◆ WORK REQUEST ◆
Start with the first line of the data and end with the line that holds "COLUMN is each"; write out each one exactly.

◆ SUPPLIED RECORDS ◆
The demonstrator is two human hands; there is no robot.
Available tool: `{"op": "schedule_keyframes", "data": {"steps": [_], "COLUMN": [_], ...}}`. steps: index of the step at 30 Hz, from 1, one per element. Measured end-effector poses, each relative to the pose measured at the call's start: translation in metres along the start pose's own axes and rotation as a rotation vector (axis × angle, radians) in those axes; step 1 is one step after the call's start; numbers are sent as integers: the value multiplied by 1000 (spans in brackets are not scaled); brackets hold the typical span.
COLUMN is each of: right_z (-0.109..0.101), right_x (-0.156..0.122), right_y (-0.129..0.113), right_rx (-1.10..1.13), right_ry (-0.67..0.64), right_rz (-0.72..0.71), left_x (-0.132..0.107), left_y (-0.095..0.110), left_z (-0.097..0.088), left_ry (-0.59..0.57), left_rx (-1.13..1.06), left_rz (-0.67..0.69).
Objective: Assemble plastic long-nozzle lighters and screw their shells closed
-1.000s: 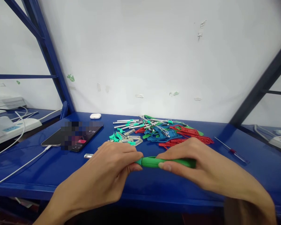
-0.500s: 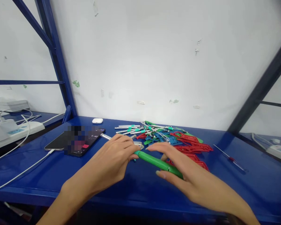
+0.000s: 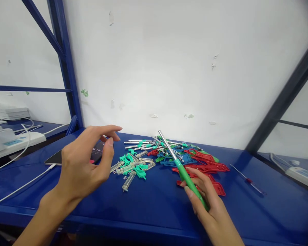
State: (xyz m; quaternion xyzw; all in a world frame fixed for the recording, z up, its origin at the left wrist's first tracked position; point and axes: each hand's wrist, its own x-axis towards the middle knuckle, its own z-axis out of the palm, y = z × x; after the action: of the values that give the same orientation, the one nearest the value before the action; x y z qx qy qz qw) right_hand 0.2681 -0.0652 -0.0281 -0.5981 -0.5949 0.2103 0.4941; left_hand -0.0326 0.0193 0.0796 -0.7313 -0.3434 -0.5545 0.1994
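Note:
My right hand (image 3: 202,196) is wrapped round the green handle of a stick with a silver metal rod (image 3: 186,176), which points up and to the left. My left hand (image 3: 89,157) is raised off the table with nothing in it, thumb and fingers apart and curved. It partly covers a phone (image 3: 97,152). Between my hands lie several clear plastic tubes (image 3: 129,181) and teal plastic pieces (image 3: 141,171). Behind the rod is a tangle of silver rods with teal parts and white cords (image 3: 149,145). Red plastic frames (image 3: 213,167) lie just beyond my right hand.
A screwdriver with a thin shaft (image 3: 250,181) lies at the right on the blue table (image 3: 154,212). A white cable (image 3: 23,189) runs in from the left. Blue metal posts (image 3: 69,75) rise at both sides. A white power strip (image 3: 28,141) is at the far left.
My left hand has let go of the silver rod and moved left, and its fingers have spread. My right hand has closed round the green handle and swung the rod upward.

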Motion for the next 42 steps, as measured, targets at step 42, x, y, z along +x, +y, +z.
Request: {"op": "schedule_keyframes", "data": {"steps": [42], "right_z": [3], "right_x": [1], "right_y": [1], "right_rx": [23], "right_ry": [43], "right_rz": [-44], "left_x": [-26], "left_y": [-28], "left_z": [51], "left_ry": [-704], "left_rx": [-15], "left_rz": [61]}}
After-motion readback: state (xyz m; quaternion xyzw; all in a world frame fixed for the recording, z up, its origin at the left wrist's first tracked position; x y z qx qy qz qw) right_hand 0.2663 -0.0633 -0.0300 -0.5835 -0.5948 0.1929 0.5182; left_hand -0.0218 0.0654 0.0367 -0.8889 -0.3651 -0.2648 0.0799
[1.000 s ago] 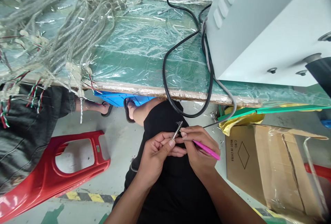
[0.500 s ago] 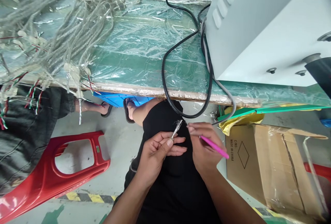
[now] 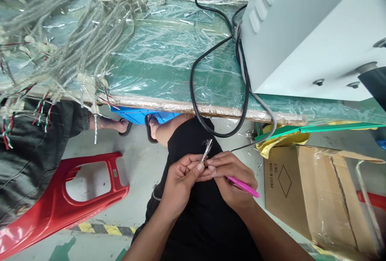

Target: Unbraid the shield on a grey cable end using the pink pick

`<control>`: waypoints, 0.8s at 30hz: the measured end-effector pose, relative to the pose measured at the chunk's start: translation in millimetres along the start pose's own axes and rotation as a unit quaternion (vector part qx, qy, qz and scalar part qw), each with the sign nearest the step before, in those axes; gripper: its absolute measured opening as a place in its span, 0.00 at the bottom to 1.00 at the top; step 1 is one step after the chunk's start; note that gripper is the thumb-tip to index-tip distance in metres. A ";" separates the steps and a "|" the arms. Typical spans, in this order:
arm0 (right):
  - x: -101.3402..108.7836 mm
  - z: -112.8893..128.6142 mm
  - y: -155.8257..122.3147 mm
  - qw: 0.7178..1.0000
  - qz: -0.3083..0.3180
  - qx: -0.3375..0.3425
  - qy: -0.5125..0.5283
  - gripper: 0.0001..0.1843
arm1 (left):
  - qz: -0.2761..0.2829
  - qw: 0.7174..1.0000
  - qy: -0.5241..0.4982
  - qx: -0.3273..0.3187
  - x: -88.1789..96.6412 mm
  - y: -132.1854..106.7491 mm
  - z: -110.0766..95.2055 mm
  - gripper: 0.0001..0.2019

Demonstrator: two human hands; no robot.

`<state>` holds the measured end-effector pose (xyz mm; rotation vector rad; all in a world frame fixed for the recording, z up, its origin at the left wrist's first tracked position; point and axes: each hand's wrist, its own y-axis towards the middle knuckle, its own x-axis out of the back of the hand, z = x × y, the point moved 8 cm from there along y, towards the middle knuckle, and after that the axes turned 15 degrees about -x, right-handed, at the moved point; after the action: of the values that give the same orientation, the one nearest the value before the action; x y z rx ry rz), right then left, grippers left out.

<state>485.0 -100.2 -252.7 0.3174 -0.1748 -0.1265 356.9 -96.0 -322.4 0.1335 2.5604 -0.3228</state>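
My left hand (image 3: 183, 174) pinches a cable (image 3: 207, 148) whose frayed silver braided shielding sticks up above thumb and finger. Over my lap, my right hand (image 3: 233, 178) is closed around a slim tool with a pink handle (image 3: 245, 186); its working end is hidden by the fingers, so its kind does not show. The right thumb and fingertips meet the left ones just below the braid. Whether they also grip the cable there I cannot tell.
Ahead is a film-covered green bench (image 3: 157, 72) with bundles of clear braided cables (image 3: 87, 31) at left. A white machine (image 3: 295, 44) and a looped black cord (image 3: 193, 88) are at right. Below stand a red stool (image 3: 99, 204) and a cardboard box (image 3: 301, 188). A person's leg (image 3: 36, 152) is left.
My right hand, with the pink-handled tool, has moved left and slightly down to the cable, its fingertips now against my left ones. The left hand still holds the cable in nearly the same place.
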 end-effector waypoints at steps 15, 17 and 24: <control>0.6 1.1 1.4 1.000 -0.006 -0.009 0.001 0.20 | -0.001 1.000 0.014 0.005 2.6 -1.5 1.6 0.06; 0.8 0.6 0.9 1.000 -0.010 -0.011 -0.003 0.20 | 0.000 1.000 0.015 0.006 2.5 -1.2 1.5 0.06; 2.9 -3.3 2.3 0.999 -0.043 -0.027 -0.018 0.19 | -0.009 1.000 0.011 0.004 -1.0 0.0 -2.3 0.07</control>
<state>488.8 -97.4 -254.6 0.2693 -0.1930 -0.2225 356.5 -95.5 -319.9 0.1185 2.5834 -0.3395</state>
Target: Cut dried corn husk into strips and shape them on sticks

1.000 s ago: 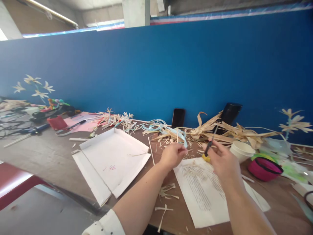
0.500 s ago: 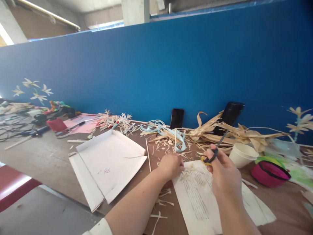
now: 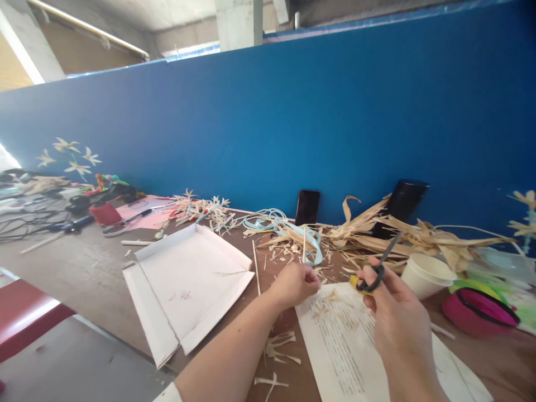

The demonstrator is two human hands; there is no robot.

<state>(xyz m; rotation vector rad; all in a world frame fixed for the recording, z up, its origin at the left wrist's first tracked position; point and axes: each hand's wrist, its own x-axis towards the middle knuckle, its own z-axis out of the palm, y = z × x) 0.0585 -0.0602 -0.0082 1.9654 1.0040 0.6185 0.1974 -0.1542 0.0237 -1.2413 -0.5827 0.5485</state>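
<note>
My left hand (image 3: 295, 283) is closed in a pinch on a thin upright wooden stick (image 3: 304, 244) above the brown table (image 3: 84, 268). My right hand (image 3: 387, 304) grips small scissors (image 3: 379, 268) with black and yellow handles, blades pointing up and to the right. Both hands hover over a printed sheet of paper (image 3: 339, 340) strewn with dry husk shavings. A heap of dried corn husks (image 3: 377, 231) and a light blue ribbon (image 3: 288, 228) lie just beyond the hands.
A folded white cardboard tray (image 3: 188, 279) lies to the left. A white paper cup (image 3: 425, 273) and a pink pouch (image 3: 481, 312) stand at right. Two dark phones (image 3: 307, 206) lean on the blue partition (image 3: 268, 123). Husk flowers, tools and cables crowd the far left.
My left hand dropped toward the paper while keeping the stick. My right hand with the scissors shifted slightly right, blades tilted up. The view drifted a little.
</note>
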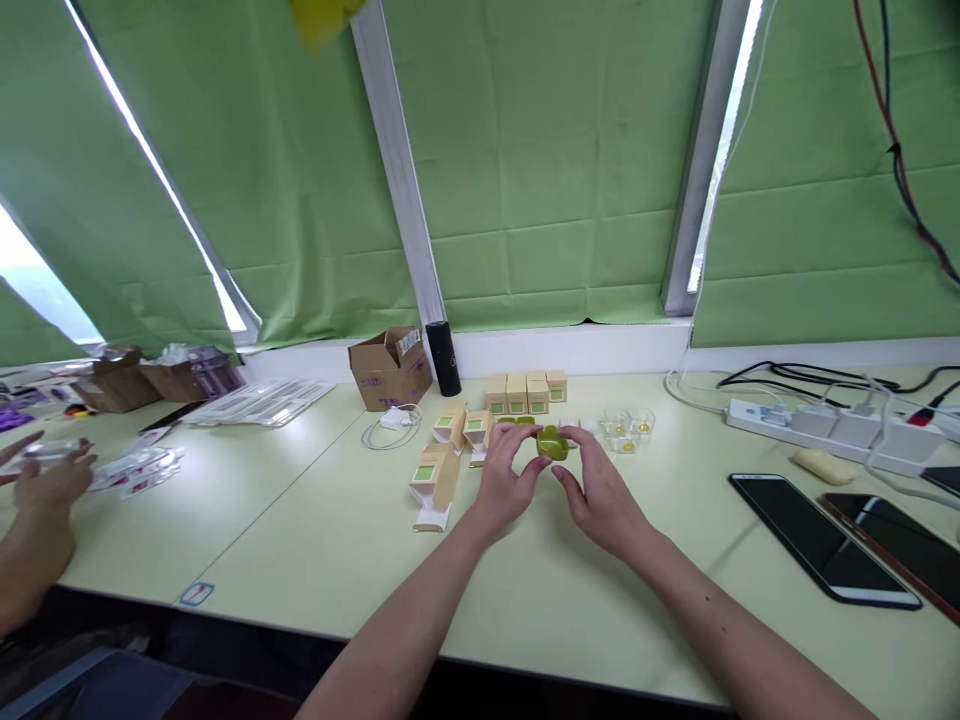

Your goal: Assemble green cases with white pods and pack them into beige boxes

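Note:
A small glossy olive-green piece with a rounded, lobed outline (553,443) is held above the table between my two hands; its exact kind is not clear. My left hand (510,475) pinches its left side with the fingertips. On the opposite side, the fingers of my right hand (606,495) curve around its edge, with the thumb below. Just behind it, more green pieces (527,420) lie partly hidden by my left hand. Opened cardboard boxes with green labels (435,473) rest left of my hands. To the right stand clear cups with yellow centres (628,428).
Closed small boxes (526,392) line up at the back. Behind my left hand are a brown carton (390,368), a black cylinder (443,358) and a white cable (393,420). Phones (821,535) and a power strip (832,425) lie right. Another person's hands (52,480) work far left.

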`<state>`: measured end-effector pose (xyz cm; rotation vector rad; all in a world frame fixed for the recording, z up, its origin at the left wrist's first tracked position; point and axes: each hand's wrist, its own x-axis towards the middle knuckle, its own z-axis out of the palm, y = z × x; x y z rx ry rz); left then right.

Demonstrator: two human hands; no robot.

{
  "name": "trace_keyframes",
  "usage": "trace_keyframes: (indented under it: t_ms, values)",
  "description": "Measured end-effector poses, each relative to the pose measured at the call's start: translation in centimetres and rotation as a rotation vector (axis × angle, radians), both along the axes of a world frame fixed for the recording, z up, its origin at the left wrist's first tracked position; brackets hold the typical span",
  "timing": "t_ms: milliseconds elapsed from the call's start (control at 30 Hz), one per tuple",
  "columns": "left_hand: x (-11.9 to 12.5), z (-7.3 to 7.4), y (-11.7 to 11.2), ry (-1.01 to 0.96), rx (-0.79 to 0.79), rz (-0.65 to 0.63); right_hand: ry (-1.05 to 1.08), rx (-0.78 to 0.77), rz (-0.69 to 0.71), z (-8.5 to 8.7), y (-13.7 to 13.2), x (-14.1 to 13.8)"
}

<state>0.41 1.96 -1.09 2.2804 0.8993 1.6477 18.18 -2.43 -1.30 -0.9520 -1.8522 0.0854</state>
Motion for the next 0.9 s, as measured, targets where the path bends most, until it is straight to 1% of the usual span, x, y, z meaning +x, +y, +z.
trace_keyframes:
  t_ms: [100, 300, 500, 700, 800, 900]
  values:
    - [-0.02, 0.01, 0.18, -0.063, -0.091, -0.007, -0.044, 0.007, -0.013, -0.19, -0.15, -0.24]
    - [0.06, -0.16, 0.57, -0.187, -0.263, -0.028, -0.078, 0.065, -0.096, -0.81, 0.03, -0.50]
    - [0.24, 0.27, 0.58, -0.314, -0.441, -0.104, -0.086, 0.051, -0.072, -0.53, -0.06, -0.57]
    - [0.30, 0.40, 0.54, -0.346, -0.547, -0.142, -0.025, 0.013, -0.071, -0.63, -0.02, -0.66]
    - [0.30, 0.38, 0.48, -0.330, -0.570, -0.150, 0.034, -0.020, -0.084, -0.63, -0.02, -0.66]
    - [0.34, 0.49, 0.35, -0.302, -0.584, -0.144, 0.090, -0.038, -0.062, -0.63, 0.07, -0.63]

◆ ANSWER TO THIS PROBLEM ◆
The demonstrator is two human hands; there is no robot.
Available tool: `{"op": "schedule_keyframes", "data": {"steps": [_], "COLUMN": [_], ...}}`. steps: index of the step at 30 Hz, from 1, one per element. Measured end-effector poses, each relative to the pose measured at the call's start: translation in metres along the start pose's own axes and rotation as a rotation vector (axis × angle, radians) in those axes; step 1 is one step after the call's start; numbers are sent as integers: the value multiplied by 1000 (spans in brackets are not scaled); brackets hold the typical span.
COLUMN is each of: right_z (-0.109..0.101), right_x (-0.156..0.122), right_y (-0.129..0.113), right_rx (-1.10..1.13), right_ry (-0.67..0.64), right_rz (-0.72..0.71), left_x (-0.132..0.107), left_y (-0.095..0.110), left_z (-0.097..0.088), left_ry (-0.59..0.57), left_rx (-1.13..1.06), left_rz (-0.67..0.69).

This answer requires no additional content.